Liv had never written about babies in her life, but she let that slide. She just kept the smile burning all the way into Bonnie’s perfectly coordinated kitchenette where a fresh-faced man was making coffee.
‘Myron, honey, this is the journalist who’s going to write about the birth. .’
Liv shook his hand, her face beginning to ache from the effort of her smile. All she wanted to do was go home, crawl under her duvet and cry. Instead she surveyed the room, taking in the creaminess and the carefully grouped objects — the scented tea-lights blending the smell of roses with the coffee, the wicker boxes containing nothing but air — all sold in matching sets of three by the IKEA cash registers.
‘Lovely home. .’ She knew that’s what was expected. She thought of her own apartment, choked with plants and the smell of loam; a potting shed with a bed, one ex-boyfriend had called it. Why couldn’t she just live like regular folk, and be happy and content? She glanced out at their pristine yard, a green square of grass fringed with Cypress leylandii that would dwarf the house in two summers unless pruned drastically and often. Two of the trees were already yellowing slightly. Maybe nature would do the job for them. It was her knowledge of plants, and their healing properties in particular, that had landed Liv this gig in the first place.
‘Adamsen, you know about plants and shit,’ the conversation had started prosaically enough when Rawls Baker, proprietor and editor at large of the New Jersey Inquirer cornered her in the elevator earlier in the week. The next thing she knew she’d been cut from the crime desk, her usual beat on the darker side of the journalistic street, and charged with producing two thousand words under the
heading ‘Natural Childbirth — as Mother Nature Intended?’ for the Sunday health pullout. She’d moonlighted before with the occasional gardening article, but she’d never done medical.
‘Ain’t a whole lot of medicine involved, far as I can see,’ Rawls had said as he marched out of the elevator. ‘Just find me someone relatively sane who nevertheless wants to have their baby in a pool or a forest glade without any pain relief bar plant extracts and give me the human interest story with a few facts. And they’d better be a citizen. I don’t want to read about any damned hippies.’
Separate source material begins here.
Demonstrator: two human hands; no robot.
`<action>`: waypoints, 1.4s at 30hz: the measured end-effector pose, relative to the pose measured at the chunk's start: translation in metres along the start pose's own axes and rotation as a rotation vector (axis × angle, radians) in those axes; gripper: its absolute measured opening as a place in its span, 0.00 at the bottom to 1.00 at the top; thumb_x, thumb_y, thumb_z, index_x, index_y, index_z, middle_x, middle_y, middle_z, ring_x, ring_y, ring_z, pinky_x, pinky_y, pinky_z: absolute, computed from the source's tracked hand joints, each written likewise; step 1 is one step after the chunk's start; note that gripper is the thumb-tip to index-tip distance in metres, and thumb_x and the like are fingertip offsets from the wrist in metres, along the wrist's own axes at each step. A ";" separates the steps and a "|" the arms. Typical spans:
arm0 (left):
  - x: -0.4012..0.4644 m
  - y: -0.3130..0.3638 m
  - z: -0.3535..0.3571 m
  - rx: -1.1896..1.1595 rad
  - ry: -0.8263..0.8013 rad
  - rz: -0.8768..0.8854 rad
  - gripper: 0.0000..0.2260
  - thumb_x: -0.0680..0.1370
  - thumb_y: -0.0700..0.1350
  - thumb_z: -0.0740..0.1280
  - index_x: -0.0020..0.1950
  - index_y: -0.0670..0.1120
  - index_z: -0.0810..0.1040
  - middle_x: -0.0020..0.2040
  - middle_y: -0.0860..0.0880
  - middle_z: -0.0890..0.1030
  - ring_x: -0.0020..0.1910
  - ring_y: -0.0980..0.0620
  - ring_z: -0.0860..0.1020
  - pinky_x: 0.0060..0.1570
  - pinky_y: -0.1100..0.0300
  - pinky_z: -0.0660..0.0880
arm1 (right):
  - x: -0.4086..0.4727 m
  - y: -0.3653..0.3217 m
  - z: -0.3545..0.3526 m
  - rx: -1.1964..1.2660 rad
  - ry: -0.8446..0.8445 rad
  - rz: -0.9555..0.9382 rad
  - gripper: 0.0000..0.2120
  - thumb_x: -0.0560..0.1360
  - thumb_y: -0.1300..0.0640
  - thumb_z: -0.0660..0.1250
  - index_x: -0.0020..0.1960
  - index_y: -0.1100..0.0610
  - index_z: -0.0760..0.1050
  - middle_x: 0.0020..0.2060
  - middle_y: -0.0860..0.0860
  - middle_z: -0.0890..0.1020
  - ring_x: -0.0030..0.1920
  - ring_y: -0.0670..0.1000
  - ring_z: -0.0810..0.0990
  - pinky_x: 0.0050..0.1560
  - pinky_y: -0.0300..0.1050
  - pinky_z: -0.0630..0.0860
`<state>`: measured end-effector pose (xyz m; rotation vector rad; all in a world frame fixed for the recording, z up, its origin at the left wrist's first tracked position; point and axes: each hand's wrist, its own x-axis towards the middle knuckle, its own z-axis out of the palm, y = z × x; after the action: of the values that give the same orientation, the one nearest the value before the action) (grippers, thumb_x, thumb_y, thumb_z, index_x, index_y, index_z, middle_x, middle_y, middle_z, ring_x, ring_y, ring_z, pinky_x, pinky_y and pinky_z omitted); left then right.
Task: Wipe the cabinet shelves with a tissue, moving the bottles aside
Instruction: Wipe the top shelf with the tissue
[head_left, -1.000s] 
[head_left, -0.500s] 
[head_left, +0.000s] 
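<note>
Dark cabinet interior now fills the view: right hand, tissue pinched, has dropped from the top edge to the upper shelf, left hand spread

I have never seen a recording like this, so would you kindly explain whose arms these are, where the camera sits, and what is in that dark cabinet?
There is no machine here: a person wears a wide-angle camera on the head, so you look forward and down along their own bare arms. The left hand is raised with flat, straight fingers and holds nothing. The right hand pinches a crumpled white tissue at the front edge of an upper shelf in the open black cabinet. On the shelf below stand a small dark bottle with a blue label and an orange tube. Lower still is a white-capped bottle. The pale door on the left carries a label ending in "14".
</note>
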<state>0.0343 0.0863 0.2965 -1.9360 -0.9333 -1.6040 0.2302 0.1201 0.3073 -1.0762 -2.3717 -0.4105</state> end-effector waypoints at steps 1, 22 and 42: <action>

Liv found Bonnie through her usual contacts. She was a traffic cop with the Jersey State Police, which took her about as far from being a hippy as you could get. You couldn’t practice Peace and Love when dealing with the daily nightmare of the New Jersey turnpike. Yet here she was now, radiant on her L-shaped sofa, clutching the hand of her practical, lab scientist husband, talking passionately about natural childbirth like a fully paid-up earth mother.
Yes — it was her first child. Children, actually; she was expecting twins.
No — she didn’t know what sex they were; they wanted it to be a surprise.
Yes — Myron did have some reservations, working in the scientific field and all, and yes — she had considered the usual obstetric route, but as women had been giving birth for generations without modern medicine she strongly felt it was better for the babies to let things take their natural course.
She’s having the baby, Myron added in his gentle, boyish way as he stroked her hair and smiled lovingly down at her. She doesn’t need me to tell her what’s best.